Generation Windrush demanded records - Migrants catalysed the local record industry
As the saying goes, hindsight is 20/20 vision. In the case of Babylon (1980) which is now – four decades after its first screening – acknowledged as a certifiable classic, the adage applies. After its release in the United Kingdom in the late 1980s, and a screening at the Toronto International Film Festival the following year, Babylon did not enjoy a theatrical release in the US – until March 2019.
For the opening of Cinema Paradise (more affectionately known as Portie Film Festival) at the Ambassador Theatre in Trench Town, patrons were treated to the digitally remastered, high-definition version of the film – restored from the original camera. It was hoped that as the images get cleaner and the colours brighter, the audience’s eyes would open to see clearly how the Windrush generation played a major role in kick-starting Jamaica’s music industry.
No US Distribution
Following the screening, the audience were privy to a panel discussion including Brinsley Forde, star of the film and founder of reggae band Aswad; Martin Stellman, screenwriter; and Junior Lincoln, musicologist and cultural anthropologist.
Stellman reasoned why the film’s reception was lukewarm upon its release. He believes that some of the more mainstream, conservative critics were confused by the content. But that didn’t halt other reports’ critical acclaim. “Franco Russo (director), deservedly, was given by his peers the Evening Standard award for best new director.
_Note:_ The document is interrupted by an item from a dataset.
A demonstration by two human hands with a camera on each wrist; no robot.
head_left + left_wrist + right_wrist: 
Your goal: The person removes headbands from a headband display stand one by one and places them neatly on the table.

So, in some quarters, there was some recognition of it,” the screenwriter said. Impressive as it was, that award didn’t assure Babylon’s distribution in the US market.
He continued: “Even though it was recognised by the film industry because of the award, the traction wasn’t there because there was that kind of institutionalised thing about the material that was available to tell the stories about black people – it just wasn’t there.” Babylon was still seen by the UK audience, and had a lasting impact on some viewers like Idris Elba, who last year celebrated his directorial debut, Yardie (2018).
“So it’s interesting that the next generation, they saw what was going on. So people like Elba who had grown up with Babylon, they all decided ‘UK, no way. We’re going to America’,” Stellman observed.
Sound or Gramophone Systems
Accompanied by the National Youth Orchestra, featuring Edna Manley College students and conducted by legendary musician Ibo Cooper, Forde took centrestage as the final presentation of the opening. The impressive instrumentalists expertly supported the seasoned singer, who closed the opening in a manner pleasantly reminiscent of the film’s end. In the film, Forde plays a disenfranchised young man who takes refuge in South London’s underground sound system culture – and who keeps singing despite law enforcers hammering down the basement door.
Lincoln observed that it was the practices of such transplanted, disenfranchised youth that informed the initial framework for developing Jamaica’s record industry.
According to Lincoln, who emigrated to England in 1959, the only thing Jamaican youngsters had to hold on to in that foreign land were basement parties, and other varied approaches to retaining island flavour – like cooking curried lamb in the absence of goat meat. “We didn’t even have a sound system. It was a [gramophone]. So the younger kids grow up with that culture, because it was the only thing we had to hold on to as Jamaicans. If you check the history, our record producers did not make records to sell back as an industry. It was made for a sound system to have a tune over the other one”; a fact he observed was reflected in Babylon’s discourse.
“But then, Jamaicans who emigrated to England were the ones who started to buy records and send the monies back to the producers, who, in turn, started to make more records.” And so the consumer cycle began.